The best cooling foods during pregnancy in summer are water-rich and easy to digest, like watermelon, cucumber, oranges, coconut water, curd, and buttermilk.
Even simple ghar ke nuskhe like aam panna or sabja seeds can help you feel cooler and more refreshed. Think of it as nourishing your body while also helping it handle the heat better.

Can I go out in the sun while pregnant?

Yes, you can go out, but avoid peak sun hours between 10 AM and 4 PM as much as possible. If you do step out, protect yourself, wear breathable clothes, apply sunscreen (SPF 30+), and carry water. A hat or umbrella helps more than you think. It’s not about restriction, just being a little extra mindful.

How can I reduce swelling in my feet during summer pregnancy?

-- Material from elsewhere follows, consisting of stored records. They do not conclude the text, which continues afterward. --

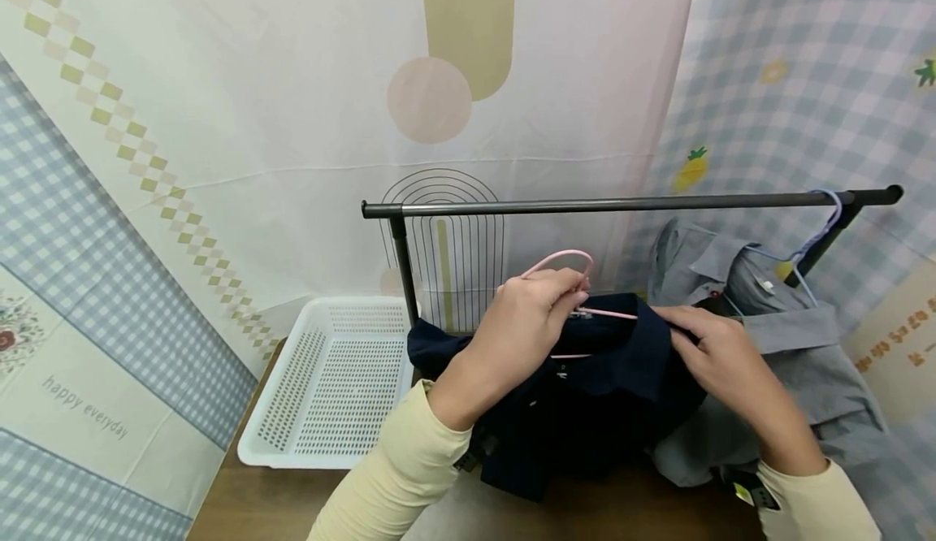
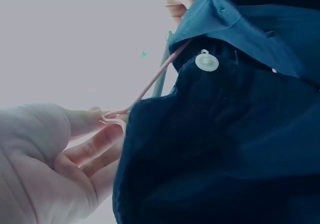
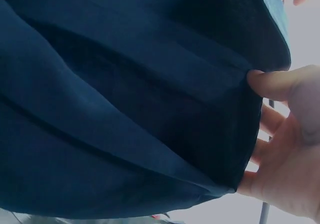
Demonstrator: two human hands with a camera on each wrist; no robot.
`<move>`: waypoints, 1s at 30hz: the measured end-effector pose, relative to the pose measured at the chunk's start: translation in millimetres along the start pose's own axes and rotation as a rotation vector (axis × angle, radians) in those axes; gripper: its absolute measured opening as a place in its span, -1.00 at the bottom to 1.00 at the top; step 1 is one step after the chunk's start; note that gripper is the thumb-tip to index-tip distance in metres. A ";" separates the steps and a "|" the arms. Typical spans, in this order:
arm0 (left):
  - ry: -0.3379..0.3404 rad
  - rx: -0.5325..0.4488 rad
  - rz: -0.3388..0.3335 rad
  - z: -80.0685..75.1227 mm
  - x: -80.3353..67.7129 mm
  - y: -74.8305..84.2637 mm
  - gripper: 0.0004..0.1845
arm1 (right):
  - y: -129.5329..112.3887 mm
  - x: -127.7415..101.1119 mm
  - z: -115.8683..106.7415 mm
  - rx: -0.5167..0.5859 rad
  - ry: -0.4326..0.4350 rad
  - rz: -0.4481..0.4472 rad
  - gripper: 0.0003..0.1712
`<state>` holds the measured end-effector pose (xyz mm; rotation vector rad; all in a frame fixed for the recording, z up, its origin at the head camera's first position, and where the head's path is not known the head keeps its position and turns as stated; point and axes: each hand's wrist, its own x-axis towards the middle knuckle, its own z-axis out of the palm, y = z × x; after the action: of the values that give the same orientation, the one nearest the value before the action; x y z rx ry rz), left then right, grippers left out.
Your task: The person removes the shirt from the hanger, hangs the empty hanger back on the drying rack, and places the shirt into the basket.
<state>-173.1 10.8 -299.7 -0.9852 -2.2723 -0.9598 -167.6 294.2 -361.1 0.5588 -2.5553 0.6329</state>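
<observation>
A pink clothes hanger (image 1: 614, 313) is partly inside a dark navy collared shirt (image 1: 585, 435), its hook rising above the neck opening. My left hand (image 1: 521, 318) pinches the hanger at the base of the hook between thumb and fingers. In the left wrist view, one arm of the hanger (image 2: 155, 81) slants under the collar, near a white button (image 2: 206, 62). At the shirt's right shoulder, my right hand (image 1: 720, 354) grips the cloth. The right wrist view shows the thumb (image 3: 272, 85) in front of the fabric and the other fingers behind it.
Behind the shirt stands a dark metal clothes rack (image 1: 629, 205). A grey garment (image 1: 797, 370) hangs at its right end on a light blue hanger (image 1: 822, 232). To the left, a white perforated basket (image 1: 281, 387) sits on the brown wooden table (image 1: 256, 500). Patterned cloths cover the walls.
</observation>
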 end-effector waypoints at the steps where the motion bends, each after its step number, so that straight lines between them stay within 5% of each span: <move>1: -0.006 0.006 -0.009 -1.3 0.0 -0.6 -0.86 | -0.2 1.0 2.3 0.017 -0.009 0.005 -0.62; 14: -0.012 0.057 -0.101 -14.9 -2.6 -19.0 -0.84 | 3.4 21.7 44.3 0.207 -0.091 0.044 -0.66; 30: 0.045 -0.042 -0.254 -26.2 -14.4 -52.7 -0.80 | -8.5 35.2 90.8 0.349 -0.072 0.072 -0.68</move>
<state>-200.6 -41.2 -313.9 -0.6946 -2.3869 -1.1249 -221.5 231.1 -412.7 0.6142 -2.5546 1.1154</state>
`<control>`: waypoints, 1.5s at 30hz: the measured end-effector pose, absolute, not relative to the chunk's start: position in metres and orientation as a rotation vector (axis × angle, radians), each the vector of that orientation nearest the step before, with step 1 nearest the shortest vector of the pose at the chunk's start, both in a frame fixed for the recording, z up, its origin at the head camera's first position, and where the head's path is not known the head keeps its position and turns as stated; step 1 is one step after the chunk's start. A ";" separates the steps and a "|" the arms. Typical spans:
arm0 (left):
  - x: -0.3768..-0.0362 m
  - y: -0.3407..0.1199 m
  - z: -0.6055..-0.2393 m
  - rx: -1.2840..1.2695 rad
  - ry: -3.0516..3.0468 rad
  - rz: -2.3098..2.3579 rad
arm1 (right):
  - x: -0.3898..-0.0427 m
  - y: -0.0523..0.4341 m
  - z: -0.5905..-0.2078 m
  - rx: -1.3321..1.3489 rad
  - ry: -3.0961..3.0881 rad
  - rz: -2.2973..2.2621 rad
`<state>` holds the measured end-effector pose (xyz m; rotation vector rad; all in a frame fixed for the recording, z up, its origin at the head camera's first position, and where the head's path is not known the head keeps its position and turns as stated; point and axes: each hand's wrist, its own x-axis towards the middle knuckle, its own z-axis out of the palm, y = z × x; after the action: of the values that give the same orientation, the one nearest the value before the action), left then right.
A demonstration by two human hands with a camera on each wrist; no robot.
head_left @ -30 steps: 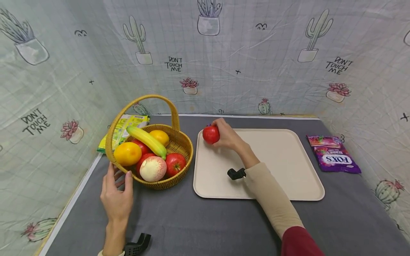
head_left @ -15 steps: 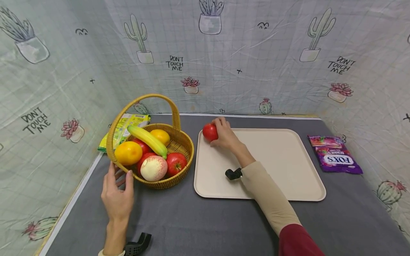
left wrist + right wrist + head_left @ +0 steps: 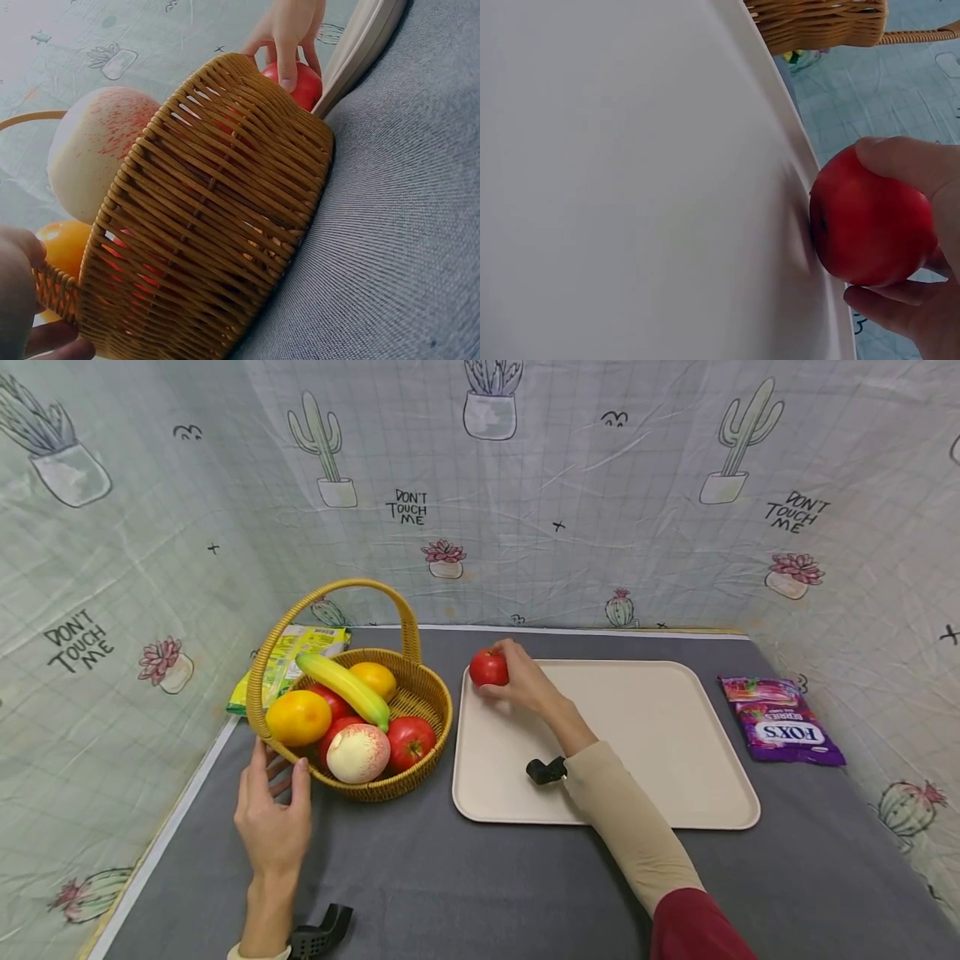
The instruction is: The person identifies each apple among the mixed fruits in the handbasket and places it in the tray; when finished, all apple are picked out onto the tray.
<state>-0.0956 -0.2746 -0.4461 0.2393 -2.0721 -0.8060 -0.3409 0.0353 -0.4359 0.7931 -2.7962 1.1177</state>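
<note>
My right hand grips a red apple at the back left corner of the beige tray. In the right wrist view, thumb and fingers curve round the apple, right at the tray's rim. My left hand holds the wicker basket at its near left side, by the foot of the handle. The left wrist view has the thumb and fingers on either side of that wicker. In the basket lie a banana, a peach, orange fruits and red apples.
Behind the basket lies a yellow-green packet. A purple Fox's berries bag rests to the tray's right. Grey cloth covers the table, and a printed curtain hangs round its back and sides.
My right hand and the apple have shifted slightly left at the tray's back left corner. My left hand and the basket have stayed in place.
</note>
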 end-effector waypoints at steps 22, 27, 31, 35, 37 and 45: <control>-0.097 -0.274 -0.448 0.246 -2.080 -0.797 | -0.348 0.025 -0.445 0.667 -2.802 1.212; -0.098 -0.274 -0.448 0.228 -2.037 -0.809 | -0.346 0.025 -0.445 0.671 -2.818 1.198; -0.100 -0.275 -0.449 0.203 -1.995 -0.829 | -0.345 0.024 -0.444 0.660 -2.833 1.186; -0.100 -0.275 -0.450 0.200 -1.997 -0.826 | -0.342 0.025 -0.440 0.654 -2.843 1.144; -0.100 -0.276 -0.450 0.199 -2.012 -0.826 | -0.341 0.025 -0.436 0.649 -2.839 1.126; -0.099 -0.277 -0.450 0.197 -2.032 -0.828 | -0.337 0.024 -0.415 0.655 -2.791 1.071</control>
<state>-0.0990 -0.2770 -0.4496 0.1971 -2.0319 -0.8277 -0.3367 0.0243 -0.4154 0.6551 -2.7914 1.0710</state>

To reduce swelling, keep your feet elevated, stay hydrated, and avoid long periods of sitting or standing. Even small habits like putting your feet up for 15–20 minutes or taking short walks can really help. And honestly, this is your sign to sit back and rest a little more (you deserve it).

Is it safe to exercise during pregnancy in hot weather?

Yes, light exercise is safe during pregnancy in summer, as long as your doctor has approved it. Stick to gentle options like walking, prenatal yoga, or swimming, preferably in cooler environments. If your body feels tired, slow down. This isn’t the time to push, it’s the time to support yourself.